CFTC Unanimously Approves Final Rule Amending Swap Execution Facility Requirements

 

On November 18, the CFTC unanimously approved a final rule amending certain parts of its regulations relating to the execution of “package transactions” on swap execution facilities (SEFs) and the resolution of error trades on SEFs. The final rule amends part 37 of CFTC regulations to allow the swap components of certain categories of package transactions to be executed on SEF but through flexible means of execution rather than through the required methods of execution for “required transactions.” Release.

CFTC Approves Final Rule Exempting Certain Swaps from Swap-Clearing Requirements

 

On November 2, the Commodity Futures Trading Commission (CFTC) approved a final rule exempting swaps entered into by certain financial institutions from the CFTC’s swap-clearing requirement under the Commodity Exchange Act (CEA). The exemption applies to swaps entered into by certain central banks, sovereign entities, international financial institutions, bank holding companies, savings and loan holding companies and community development financial institutions. Release.

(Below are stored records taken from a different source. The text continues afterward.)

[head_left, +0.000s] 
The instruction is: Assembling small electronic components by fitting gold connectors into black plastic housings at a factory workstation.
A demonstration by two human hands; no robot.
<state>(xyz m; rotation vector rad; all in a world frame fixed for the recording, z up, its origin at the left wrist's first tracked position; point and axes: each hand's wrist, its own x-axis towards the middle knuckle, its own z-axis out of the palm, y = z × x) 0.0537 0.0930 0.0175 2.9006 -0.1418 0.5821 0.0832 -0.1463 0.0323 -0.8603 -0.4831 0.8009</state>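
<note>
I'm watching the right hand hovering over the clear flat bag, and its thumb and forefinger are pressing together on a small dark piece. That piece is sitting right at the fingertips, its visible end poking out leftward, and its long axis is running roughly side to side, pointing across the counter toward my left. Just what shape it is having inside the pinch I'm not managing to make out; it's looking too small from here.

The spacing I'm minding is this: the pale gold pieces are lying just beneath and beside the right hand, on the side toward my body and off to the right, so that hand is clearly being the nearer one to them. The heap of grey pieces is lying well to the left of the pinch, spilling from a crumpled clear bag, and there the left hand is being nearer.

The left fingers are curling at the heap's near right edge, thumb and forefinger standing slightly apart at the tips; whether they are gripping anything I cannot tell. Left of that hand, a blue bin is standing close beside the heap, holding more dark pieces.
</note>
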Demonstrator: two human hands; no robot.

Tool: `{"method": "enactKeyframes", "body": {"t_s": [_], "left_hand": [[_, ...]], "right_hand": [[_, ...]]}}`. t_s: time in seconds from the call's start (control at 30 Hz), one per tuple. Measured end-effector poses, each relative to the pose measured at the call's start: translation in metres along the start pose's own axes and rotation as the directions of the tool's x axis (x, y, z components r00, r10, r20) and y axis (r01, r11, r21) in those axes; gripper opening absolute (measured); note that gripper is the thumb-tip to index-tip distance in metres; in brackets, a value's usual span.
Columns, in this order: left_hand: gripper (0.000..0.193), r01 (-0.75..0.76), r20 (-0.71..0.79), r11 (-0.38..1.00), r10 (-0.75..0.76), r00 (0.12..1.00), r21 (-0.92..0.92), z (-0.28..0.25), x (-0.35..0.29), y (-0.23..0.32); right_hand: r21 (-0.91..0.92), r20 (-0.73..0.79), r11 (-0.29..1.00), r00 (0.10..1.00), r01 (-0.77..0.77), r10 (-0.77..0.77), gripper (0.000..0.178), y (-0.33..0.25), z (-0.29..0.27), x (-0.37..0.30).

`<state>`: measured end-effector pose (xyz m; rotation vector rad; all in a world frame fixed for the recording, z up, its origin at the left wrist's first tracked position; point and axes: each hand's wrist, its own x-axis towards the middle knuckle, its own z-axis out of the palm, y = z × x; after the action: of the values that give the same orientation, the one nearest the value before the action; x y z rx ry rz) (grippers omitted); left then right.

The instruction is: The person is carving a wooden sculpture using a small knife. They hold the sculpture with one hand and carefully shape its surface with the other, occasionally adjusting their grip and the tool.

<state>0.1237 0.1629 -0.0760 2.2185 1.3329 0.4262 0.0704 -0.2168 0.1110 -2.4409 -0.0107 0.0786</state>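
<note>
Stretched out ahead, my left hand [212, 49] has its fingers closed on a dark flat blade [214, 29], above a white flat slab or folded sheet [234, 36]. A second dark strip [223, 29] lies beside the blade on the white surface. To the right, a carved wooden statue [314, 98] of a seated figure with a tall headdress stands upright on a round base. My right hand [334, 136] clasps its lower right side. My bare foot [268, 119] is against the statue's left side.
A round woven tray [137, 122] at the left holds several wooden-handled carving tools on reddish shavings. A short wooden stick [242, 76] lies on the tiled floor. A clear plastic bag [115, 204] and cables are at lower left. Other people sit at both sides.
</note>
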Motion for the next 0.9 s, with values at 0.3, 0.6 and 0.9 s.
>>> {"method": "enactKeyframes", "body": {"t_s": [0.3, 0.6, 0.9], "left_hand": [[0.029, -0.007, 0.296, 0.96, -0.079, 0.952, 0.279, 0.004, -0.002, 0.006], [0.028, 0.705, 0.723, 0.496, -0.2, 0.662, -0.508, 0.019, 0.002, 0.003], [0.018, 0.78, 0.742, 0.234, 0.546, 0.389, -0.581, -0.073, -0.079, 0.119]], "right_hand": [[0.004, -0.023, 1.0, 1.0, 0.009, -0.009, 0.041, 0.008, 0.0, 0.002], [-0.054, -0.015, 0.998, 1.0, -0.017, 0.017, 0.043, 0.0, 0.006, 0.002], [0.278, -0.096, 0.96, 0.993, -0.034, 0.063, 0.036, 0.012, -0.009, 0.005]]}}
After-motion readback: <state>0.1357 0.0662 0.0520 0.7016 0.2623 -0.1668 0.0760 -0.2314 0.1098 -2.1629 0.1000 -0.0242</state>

SEC Amends Rules Governing Exempt Offerings

 

On November 2, the Securities and Exchange Commission (SEC) amended its rules governing exempt offerings. The amendments intend to harmonize the “patchwork” framework currently in place that governs exempt offerings. Among other things, the amendments increase the offering limits for Regulation A, Regulation Crowdfunding and Rule 504 offerings, revise certain individual investment limits, and set clear and consistent rules regarding certain offering communications. Release.

SEC Adopts New Rules Governing Funds’ Use of Derivatives

 

On November 2, the SEC adopted final rule 18f-4 under the Investment Company Act. The new rule intends to update the regulation of funds’ use of derivatives. Under the new framework, funds using derivatives will generally have to adopt a derivatives risk-management program administered by a derivatives risk manager and comply with an outer limit on fund leverage risk based on certain calculations. Final Rule.

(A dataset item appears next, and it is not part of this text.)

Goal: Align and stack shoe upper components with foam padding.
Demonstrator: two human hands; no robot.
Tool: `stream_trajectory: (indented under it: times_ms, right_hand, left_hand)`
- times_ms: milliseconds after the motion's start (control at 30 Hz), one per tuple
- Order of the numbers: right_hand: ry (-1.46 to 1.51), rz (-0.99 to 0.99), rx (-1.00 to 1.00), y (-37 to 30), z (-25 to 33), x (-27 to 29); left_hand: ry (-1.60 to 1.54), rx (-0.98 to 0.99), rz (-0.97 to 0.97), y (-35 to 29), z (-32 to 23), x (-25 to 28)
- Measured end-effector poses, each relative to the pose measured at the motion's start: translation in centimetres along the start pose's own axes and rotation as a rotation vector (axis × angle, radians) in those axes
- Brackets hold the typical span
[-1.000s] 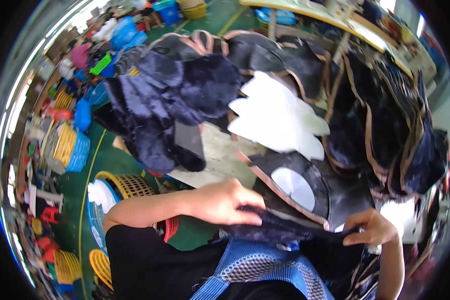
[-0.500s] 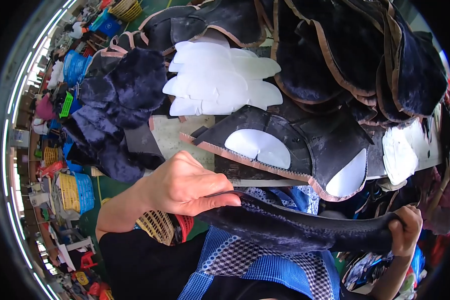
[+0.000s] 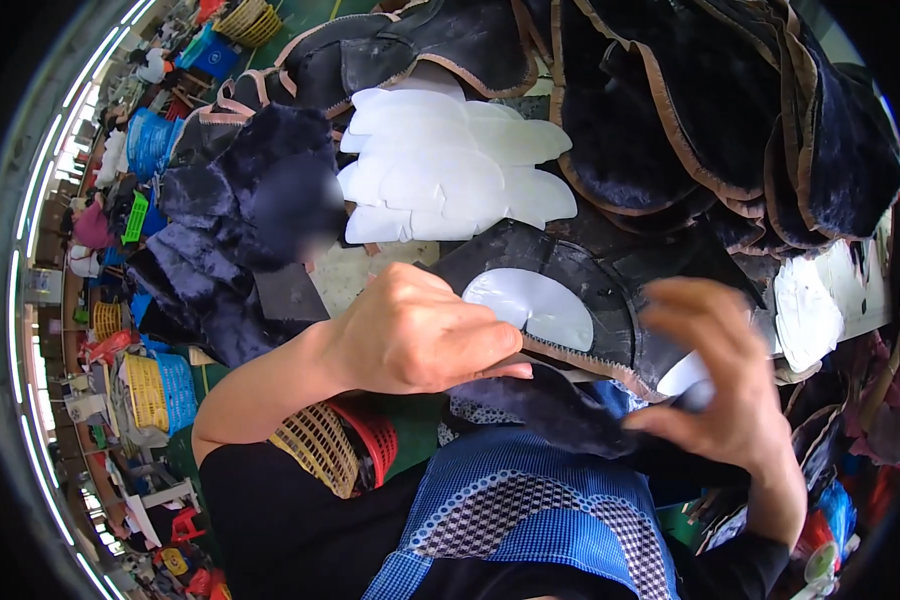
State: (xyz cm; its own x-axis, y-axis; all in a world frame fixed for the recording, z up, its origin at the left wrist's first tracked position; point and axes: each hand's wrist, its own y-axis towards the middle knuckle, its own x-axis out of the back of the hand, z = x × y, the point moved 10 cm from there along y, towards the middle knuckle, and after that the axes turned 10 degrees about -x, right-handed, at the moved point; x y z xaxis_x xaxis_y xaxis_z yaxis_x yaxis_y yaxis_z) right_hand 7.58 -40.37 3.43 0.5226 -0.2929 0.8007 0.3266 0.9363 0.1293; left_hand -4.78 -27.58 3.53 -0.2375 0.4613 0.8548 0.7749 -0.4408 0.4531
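Note:
My left hand is closed, thumb against bent fingers, on one end of a dark navy fur-lined strip. The strip hangs from it toward the right, above my blue checked apron. By its other end is my right hand, blurred, with thumb and fingers curved apart and nothing visibly gripped. Just beyond both hands lies a black shoe-upper-like piece with a stitched brown edge. Two white patches, one of them a half-oval patch, lie on it; my right hand partly covers the other.
White shaped sheets are piled mid-table, with more white pieces at the right. Brown-edged black fur pieces are heaped at the far right, navy fur pieces at the left. A yellow basket stands below the table.
The strip was stretched between both hands. Now my right hand has come off its end and moved left and up, fingers apart. My left hand has shifted right and slightly up, still gripping.

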Motion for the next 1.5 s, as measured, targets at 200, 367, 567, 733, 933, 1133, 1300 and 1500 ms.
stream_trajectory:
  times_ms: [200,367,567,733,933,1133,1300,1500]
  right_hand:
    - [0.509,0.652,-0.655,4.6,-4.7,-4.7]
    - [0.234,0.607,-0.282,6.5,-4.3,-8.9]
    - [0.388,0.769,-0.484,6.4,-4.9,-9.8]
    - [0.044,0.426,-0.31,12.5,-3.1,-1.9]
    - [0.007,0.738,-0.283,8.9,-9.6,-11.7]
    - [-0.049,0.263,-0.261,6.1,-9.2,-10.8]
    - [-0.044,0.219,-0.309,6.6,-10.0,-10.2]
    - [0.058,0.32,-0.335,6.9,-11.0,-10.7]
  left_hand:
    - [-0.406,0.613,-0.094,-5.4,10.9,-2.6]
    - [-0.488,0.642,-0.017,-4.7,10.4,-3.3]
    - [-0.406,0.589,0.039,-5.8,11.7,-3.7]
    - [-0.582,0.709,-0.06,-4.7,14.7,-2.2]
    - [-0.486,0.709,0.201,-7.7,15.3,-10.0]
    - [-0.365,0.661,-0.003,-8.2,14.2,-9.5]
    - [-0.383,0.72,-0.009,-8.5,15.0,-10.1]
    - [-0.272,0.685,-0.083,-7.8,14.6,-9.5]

CFPB Amends Records and Information Disclosure Requirements

 

On October 29, the Consumer Financial Protection Bureau (CFPB) issued a final rule amending its disclosure of records and information regulation. The new rule intends to increase protection of confidential information and improve clarity and transparency with agency partners and others. Final Rule.

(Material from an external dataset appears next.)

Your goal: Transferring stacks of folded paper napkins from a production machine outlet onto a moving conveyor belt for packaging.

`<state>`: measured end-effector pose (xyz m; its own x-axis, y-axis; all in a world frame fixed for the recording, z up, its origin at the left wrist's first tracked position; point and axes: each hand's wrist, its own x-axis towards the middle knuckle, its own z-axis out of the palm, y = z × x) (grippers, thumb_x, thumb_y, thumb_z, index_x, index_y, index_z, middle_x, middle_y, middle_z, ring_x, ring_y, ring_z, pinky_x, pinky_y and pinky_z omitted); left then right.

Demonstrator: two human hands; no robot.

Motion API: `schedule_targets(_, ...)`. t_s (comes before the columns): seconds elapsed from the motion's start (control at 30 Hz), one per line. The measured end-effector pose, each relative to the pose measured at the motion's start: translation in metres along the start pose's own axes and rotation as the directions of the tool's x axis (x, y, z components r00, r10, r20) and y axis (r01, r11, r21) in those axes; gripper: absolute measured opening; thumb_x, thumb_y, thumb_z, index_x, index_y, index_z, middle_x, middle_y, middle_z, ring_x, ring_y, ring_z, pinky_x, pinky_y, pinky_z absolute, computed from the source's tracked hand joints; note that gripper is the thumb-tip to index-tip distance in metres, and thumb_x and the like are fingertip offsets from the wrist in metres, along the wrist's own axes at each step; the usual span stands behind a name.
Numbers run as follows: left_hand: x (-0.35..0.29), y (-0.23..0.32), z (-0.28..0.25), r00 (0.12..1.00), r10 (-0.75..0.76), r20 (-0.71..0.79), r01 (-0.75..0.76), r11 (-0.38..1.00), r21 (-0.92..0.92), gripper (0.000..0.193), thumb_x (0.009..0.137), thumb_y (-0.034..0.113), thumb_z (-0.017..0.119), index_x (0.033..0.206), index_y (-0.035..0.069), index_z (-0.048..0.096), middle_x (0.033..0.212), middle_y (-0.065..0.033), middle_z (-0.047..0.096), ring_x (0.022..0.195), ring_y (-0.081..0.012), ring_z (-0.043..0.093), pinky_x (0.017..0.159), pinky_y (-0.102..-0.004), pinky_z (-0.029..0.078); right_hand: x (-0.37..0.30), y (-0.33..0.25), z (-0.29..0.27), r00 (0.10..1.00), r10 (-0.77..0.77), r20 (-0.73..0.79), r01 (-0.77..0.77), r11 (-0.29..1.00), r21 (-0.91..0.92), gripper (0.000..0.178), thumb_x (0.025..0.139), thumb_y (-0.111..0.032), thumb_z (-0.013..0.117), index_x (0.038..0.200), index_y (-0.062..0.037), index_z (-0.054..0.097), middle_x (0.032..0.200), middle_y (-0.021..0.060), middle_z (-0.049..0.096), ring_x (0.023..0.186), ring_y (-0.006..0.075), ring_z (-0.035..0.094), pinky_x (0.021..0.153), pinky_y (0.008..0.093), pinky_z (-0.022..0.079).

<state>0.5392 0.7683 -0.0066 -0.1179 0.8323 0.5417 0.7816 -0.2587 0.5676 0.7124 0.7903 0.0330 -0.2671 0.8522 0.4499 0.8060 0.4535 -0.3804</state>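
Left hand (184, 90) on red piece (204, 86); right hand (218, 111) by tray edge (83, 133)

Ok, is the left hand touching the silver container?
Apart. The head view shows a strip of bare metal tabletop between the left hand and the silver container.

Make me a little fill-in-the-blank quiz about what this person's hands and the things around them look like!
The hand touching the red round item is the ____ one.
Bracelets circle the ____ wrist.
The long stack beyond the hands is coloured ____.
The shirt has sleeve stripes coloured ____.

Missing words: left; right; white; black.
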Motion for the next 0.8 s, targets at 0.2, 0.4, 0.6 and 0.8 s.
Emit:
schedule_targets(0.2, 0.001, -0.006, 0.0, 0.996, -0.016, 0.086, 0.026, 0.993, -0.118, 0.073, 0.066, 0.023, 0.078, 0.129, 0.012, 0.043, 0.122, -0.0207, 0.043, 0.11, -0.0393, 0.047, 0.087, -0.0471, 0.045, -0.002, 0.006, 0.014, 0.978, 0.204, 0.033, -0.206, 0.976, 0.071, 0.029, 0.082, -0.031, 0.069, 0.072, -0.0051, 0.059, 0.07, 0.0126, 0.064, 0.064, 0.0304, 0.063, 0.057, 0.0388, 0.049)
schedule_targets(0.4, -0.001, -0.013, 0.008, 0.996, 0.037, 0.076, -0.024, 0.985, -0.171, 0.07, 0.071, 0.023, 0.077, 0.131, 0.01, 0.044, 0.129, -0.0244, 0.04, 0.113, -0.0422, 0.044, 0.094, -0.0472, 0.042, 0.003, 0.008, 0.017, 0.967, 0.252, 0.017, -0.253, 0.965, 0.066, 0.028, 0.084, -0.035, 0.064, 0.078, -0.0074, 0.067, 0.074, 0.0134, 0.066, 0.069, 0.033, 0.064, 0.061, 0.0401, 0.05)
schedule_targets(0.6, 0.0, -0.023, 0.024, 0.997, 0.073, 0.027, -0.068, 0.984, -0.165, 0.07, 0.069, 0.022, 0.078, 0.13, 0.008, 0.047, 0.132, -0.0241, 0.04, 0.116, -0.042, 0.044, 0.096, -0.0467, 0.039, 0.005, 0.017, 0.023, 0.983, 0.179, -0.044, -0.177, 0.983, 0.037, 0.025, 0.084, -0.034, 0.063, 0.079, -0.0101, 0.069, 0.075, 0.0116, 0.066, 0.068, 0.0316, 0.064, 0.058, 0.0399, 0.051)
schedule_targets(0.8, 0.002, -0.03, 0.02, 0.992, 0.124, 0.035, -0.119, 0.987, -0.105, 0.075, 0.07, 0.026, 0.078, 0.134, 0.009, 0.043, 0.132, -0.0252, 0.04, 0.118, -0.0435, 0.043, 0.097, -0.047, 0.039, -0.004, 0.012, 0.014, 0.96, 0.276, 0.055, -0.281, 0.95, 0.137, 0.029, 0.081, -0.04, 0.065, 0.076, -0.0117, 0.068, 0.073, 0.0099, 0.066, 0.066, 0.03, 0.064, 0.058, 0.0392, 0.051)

SEC Adopted a New Rule Allowing Registered Funds to Enter Into Derivative Transactions

 

On October 28, the Securities and Exchange Commission (SEC) adopted a new rule 18f-4 under the Investment Company Act of 1940 allowing registered funds to enter into derivative transactions, provided they comply with certain conditions intended to protect investors. The rule will become effective 60 days after publication with an 18-month transition period for compliance with the provisions and related reporting requirements. Release.